Instructions for the task
Each line of the listing that includes the string "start" is to be identified and copied.

The input
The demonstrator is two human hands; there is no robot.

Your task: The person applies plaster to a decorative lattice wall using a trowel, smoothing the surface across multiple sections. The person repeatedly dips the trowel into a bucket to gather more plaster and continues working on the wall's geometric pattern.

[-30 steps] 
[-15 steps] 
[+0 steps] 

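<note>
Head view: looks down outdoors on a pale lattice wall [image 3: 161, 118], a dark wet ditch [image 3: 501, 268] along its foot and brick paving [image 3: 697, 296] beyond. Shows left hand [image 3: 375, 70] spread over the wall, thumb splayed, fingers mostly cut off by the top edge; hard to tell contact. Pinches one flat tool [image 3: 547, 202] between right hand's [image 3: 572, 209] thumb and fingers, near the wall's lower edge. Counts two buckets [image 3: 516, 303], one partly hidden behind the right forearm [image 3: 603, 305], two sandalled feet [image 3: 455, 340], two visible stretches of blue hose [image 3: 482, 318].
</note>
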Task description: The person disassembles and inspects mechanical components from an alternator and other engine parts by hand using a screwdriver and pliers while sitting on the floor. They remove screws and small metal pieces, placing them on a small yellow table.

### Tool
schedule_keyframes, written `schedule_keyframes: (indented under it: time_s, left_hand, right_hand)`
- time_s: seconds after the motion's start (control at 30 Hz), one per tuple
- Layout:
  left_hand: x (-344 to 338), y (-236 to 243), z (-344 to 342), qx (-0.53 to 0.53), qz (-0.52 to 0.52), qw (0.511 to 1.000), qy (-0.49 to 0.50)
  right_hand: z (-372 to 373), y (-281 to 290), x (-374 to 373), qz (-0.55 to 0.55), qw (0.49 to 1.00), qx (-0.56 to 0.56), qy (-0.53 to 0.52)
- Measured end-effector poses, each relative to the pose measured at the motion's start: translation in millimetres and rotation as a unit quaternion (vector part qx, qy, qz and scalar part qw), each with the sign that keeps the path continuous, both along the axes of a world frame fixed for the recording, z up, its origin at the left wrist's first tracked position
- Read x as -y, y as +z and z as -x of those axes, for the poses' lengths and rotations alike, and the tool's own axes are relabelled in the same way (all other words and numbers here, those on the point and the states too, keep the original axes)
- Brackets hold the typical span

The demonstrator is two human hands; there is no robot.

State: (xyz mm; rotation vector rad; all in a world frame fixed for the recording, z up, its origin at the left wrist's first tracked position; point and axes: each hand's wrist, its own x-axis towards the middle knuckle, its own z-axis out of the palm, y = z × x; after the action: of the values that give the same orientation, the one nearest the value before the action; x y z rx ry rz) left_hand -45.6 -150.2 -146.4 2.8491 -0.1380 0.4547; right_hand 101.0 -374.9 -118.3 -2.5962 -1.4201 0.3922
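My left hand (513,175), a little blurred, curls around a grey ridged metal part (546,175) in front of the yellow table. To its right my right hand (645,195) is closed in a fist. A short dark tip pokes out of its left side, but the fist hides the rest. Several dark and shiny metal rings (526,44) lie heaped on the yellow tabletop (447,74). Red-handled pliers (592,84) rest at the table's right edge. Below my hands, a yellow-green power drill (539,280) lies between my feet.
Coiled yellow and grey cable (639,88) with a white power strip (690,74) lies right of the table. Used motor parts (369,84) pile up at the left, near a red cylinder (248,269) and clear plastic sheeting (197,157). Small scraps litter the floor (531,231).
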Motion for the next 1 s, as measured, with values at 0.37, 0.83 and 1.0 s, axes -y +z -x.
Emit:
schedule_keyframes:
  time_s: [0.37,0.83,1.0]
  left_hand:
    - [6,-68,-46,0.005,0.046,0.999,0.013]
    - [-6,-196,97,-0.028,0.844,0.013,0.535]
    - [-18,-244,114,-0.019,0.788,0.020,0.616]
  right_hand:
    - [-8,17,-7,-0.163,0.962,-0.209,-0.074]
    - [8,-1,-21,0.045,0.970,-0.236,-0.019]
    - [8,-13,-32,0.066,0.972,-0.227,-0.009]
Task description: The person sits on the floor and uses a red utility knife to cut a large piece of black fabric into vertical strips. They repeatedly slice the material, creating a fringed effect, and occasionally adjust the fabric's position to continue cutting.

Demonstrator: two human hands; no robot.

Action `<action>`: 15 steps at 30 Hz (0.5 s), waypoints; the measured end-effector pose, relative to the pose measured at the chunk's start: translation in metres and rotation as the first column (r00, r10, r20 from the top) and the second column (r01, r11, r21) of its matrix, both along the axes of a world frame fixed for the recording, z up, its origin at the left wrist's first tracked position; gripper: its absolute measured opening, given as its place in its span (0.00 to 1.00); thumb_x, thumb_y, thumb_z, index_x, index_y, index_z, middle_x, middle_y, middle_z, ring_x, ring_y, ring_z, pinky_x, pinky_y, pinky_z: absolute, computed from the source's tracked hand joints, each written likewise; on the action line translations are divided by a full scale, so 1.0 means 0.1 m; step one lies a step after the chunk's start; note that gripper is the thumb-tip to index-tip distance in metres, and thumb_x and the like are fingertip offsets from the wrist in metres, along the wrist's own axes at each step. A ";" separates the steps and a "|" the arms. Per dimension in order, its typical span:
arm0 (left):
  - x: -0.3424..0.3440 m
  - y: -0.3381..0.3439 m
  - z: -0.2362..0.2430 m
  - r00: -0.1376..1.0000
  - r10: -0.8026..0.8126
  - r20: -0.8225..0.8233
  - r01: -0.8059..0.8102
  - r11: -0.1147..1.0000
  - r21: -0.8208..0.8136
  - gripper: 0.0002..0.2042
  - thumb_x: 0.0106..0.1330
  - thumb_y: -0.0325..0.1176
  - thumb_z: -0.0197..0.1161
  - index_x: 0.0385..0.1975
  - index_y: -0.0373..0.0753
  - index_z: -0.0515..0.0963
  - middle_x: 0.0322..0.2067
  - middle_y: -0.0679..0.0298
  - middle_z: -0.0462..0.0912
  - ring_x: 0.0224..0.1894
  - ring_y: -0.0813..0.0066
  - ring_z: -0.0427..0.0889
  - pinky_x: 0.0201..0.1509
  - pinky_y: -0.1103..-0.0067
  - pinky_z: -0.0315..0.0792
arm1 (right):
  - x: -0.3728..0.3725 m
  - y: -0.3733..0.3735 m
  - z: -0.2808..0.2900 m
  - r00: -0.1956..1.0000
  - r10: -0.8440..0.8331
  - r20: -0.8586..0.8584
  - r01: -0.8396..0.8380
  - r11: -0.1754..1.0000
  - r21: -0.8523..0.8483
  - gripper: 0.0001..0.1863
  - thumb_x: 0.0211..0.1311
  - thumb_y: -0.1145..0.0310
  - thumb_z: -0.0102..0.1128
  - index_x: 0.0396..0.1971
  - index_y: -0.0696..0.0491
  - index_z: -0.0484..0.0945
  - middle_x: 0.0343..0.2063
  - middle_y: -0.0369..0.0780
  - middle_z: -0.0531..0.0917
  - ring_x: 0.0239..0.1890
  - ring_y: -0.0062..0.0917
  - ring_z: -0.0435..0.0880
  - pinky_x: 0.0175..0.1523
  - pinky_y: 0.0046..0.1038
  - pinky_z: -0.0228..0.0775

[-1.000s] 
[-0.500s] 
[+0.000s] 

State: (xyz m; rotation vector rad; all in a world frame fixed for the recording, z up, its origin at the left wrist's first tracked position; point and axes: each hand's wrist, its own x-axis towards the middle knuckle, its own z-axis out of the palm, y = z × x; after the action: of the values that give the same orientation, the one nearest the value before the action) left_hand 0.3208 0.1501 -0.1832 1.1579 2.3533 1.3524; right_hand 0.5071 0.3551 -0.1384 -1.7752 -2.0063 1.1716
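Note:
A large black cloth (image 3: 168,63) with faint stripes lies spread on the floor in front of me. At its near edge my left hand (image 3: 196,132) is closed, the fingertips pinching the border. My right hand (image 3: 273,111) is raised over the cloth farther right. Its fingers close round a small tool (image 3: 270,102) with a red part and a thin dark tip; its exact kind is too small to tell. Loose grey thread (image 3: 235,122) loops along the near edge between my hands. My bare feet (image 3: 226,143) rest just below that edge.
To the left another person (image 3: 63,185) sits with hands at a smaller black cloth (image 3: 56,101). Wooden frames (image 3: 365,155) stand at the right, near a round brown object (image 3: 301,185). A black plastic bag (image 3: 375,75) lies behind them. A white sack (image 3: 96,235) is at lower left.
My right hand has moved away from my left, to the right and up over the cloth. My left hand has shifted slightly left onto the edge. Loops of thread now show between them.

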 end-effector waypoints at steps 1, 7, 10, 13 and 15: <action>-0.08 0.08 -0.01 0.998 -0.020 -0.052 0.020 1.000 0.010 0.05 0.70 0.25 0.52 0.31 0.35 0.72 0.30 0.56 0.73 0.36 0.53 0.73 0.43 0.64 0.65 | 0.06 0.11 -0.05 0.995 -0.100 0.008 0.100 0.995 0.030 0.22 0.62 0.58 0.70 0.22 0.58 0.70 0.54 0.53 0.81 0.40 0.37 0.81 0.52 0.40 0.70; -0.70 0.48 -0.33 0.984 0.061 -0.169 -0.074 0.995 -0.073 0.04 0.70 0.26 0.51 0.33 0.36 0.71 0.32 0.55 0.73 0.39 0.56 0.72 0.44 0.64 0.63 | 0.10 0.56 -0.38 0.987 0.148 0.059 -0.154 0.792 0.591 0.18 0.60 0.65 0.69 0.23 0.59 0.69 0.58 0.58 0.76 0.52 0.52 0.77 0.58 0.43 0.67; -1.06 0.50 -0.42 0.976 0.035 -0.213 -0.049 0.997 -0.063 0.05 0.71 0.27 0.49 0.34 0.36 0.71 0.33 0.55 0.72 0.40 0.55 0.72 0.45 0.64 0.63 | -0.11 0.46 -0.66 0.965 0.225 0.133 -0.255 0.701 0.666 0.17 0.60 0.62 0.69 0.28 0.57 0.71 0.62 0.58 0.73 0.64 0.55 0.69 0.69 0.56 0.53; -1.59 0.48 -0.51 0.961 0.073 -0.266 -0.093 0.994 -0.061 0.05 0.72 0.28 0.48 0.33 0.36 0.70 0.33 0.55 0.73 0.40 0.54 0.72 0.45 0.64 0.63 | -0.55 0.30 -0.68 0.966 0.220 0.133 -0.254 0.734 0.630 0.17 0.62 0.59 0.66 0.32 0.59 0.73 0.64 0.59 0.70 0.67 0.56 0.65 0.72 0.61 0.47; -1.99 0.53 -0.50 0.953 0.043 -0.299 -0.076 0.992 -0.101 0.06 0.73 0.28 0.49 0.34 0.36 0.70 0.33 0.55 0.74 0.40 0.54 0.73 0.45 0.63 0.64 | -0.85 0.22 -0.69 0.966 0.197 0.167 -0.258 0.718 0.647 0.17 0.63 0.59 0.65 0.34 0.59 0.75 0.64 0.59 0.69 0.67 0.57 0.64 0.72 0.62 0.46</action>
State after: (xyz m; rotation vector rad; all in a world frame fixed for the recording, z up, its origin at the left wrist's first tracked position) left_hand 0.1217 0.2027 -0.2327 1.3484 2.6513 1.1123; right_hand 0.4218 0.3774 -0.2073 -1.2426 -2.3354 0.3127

Answer area
- time_s: seconds after the motion's start (control at 30 Hz), one per tuple
- Measured end-effector poses, each relative to the pose measured at the motion's start: translation in millimetres and rotation as a unit quaternion (vector part qx, qy, qz and scalar part qw), each with the sign that keeps the path continuous, both along the axes of a world frame fixed for the recording, z up, its origin at the left wrist's first tracked position
Action `<action>`: 15 steps at 30 Hz (0.5 s), waypoints; the measured end-effector pose, relative to the pose measured at the chunk's start: translation in metres and rotation as the first column (r00, r10, r20 from the top) and the second column (r01, r11, r21) of its matrix, both along the axes of a world frame fixed for the recording, z up, its origin at the left wrist's first tracked position; gripper: its absolute measured opening, given as its place in its span (0.00 to 1.00); thumb_x, thumb_y, thumb_z, index_x, index_y, index_z, middle_x, middle_y, middle_z, ring_x, ring_y, ring_z, pinky_x, pinky_y, pinky_z: absolute, computed from the source's tracked hand joints, each written likewise; on the action line translations are divided by a full scale, so 1.0 means 0.1 m; step one lies a step after the chunk's start; note that gripper is the thumb-tip to index-tip distance in metres, and thumb_x and the like are fingertip offsets from the wrist in metres, along the wrist's own axes at each step. A ";" separates the steps and a "|" the arms. Per dimension in order, its typical span:

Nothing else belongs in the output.